◆ **Collected data**:
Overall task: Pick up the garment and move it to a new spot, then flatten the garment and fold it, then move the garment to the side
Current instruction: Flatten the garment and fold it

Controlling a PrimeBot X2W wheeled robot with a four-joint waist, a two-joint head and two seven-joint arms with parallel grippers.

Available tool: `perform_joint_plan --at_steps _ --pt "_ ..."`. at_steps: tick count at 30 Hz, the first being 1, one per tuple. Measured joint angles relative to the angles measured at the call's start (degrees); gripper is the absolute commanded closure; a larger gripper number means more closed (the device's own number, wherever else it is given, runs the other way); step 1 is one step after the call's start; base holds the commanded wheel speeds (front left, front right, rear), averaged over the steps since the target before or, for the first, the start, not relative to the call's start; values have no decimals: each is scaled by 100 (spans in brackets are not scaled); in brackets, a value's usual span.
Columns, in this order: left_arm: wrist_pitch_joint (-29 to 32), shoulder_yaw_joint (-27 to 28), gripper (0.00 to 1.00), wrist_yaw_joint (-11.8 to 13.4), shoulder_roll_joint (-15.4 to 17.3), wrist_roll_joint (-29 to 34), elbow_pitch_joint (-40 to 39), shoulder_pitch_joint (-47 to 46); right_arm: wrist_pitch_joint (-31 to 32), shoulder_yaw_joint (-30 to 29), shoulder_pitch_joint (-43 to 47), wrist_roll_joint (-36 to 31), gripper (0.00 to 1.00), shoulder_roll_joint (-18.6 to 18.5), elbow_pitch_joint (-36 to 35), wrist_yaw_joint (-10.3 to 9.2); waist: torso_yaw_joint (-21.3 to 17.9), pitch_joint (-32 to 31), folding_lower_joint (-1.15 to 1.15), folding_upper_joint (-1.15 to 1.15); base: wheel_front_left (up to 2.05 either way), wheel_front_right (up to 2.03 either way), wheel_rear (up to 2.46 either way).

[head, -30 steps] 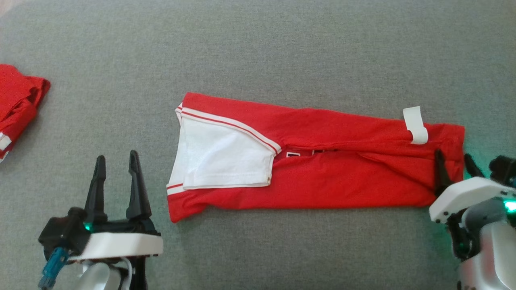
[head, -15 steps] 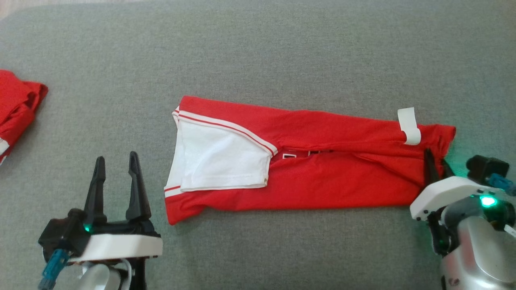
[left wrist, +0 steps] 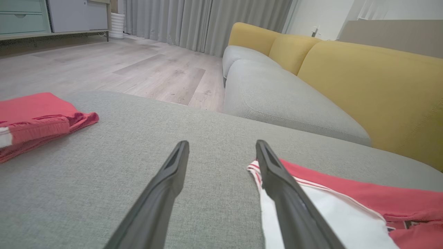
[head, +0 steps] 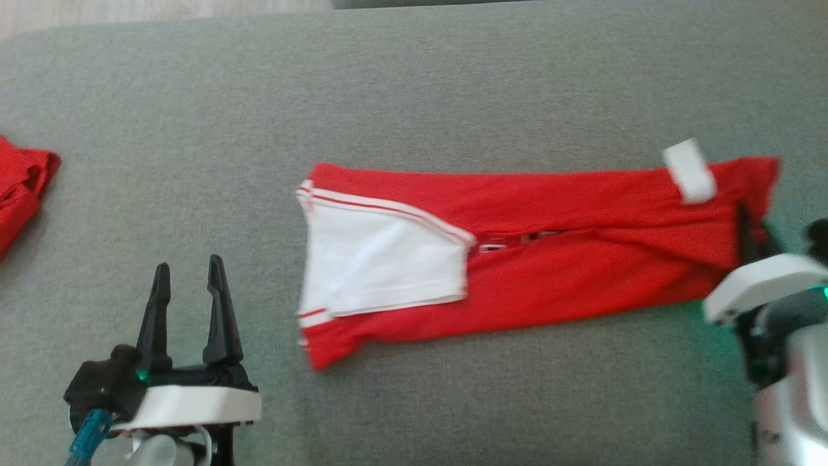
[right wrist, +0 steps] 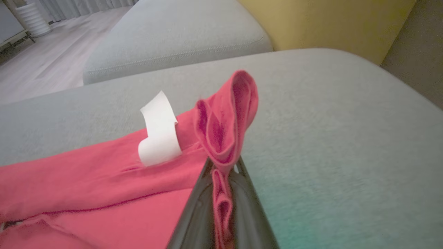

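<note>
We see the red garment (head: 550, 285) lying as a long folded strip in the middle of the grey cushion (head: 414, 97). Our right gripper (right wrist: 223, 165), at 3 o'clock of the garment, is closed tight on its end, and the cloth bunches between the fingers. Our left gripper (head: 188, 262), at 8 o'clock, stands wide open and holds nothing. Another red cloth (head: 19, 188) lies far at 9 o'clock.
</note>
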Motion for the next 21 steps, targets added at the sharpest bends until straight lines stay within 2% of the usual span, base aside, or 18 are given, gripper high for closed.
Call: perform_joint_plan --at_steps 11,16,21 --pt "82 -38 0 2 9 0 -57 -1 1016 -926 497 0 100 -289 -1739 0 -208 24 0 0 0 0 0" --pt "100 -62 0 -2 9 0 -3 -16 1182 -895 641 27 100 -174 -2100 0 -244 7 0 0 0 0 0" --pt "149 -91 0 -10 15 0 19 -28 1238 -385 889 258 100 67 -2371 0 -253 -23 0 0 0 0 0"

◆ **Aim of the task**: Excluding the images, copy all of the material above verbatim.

◆ **Written solution**:
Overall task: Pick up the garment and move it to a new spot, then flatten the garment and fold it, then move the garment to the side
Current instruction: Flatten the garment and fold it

Controlling a PrimeBot X2W wheeled robot with a four-joint waist, a two-joint head and two seven-joint arms with parallel grippers.

Available tool: `perform_joint_plan --at_steps _ --pt "_ ..."`. at_steps: tick count at 30 Hz, the first being 1, one per tuple. Measured joint angles relative to the angles measured at the call's start (degrees); gripper is the absolute commanded closure; a larger gripper number means more closed (the device's own number, wherever else it is given, runs the other way); step 1 is one step after the call's start; base holds the commanded wheel speeds (front left, front right, rear), averaged over the steps since the target before or, for the first, the start, not relative to the call's start; values have no decimals: each is scaled by 100 (spans in brackets are not scaled); in brackets, a value's usual span.
Columns, in this order: left_arm: wrist_pitch_joint (-29 to 32), shoulder_yaw_joint (-27 to 28), gripper (0.00 to 1.00), wrist_yaw_joint (-11.8 to 13.4), shoulder_roll_joint (-15.4 to 17.3), wrist_roll_joint (-29 to 34), elbow_pitch_joint (-40 to 39), shoulder_pitch_joint (-47 to 46); right_arm: wrist_pitch_joint (-31 to 32), shoulder_yaw_joint (-30 to 29), shoulder_pitch_joint (-43 to 47), wrist_roll_joint (-36 to 31), gripper (0.00 to 1.00), shoulder_roll_joint (-18.6 to 18.5), elbow_pitch_joint (-36 to 35), wrist_yaw_joint (-10.3 to 9.2); waist: torso_yaw_joint (-21.3 to 17.9), pitch_joint (-32 to 31), folding_lower_joint (-1.15 to 1.15), folding_upper_joint (-1.15 to 1.15); base: wheel_front_left (up to 2.05 either way), wheel_front_right (up to 2.03 either way), wheel_rear (up to 2.46 either way).

[head, -30 steps] 
[head, -15 steps] 
[left wrist, +0 steps] 
[head, +0 steps] 
[right wrist, +0 steps] 

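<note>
We see the red garment (head: 550, 285) lying as a long folded strip in the middle of the grey cushion (head: 414, 97). Our right gripper (right wrist: 223, 165), at 3 o'clock of the garment, is closed tight on its end, and the cloth bunches between the fingers. Our left gripper (head: 188, 262), at 8 o'clock, stands wide open and holds nothing. Another red cloth (head: 19, 188) lies far at 9 o'clock.
</note>
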Motion for the next 21 steps, targets added at the sharpest bends until straight lines stay within 2% of the usual span, base aside, or 18 are given, gripper high for closed.
Call: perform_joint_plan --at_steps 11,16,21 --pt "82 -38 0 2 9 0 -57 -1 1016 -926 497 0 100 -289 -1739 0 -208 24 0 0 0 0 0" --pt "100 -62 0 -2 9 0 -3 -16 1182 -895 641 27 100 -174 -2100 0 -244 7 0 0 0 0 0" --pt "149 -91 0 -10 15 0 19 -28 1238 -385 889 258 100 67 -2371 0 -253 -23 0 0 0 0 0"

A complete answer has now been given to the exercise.